(REQUIRED WORK): Please set down the data word for word; images do not go in the copy.

(SOURCE MATERIAL):

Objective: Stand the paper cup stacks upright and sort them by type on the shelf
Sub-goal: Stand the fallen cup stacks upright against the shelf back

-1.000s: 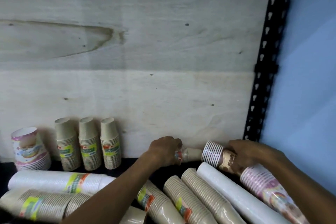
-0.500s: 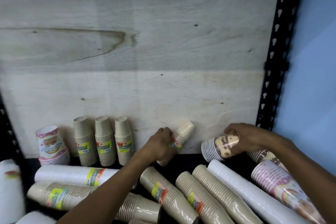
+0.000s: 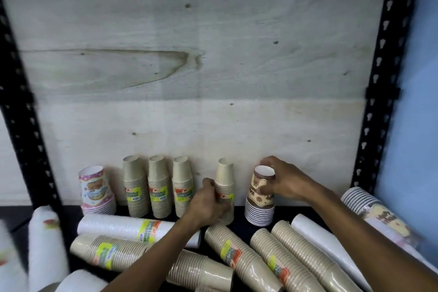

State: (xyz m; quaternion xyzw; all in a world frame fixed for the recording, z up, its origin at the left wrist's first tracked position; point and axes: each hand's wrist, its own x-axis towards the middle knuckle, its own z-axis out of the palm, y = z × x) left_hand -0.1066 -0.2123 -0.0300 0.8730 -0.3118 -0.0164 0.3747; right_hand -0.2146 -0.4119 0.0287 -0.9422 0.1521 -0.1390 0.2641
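Left hand grips upright kraft stack; right hand grips brown-print stack.

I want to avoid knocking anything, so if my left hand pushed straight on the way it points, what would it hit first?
The left hand already grips the kraft cup stack; beyond it, likely the plywood back panel, though depth is unclear.

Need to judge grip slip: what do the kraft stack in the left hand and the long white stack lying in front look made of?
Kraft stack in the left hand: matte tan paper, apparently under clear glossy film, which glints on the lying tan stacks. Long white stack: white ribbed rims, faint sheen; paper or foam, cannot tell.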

(WRITTEN REPLY):
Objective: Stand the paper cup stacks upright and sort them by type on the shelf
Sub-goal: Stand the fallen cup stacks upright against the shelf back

-1.000s: 
-0.500s: 
+0.000s: 

State: (xyz m; quaternion xyzw; all in a world frame fixed for the recording, z up, its origin at the left wrist's first tracked position; point and axes: each hand's wrist, its own x-axis towards the middle knuckle, its own z-axis out of the palm, y = z × x) left_hand -0.1066 -0.2123 -0.0300 0.8730 -0.3118 -0.0164 0.3747; right_hand -0.2146 -0.4119 0.0287 -0.9422 0.1521 -0.1390 0.2641
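Left hand grips upright kraft stack; right hand grips brown-print stack.

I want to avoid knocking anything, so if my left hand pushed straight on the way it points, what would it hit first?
The left hand already grips the kraft cup stack; beyond it, likely the plywood back panel, though depth is unclear.

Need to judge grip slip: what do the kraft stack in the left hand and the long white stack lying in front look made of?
Kraft stack in the left hand: matte tan paper, apparently under clear glossy film, which glints on the lying tan stacks. Long white stack: white ribbed rims, faint sheen; paper or foam, cannot tell.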

No additional answer is needed here.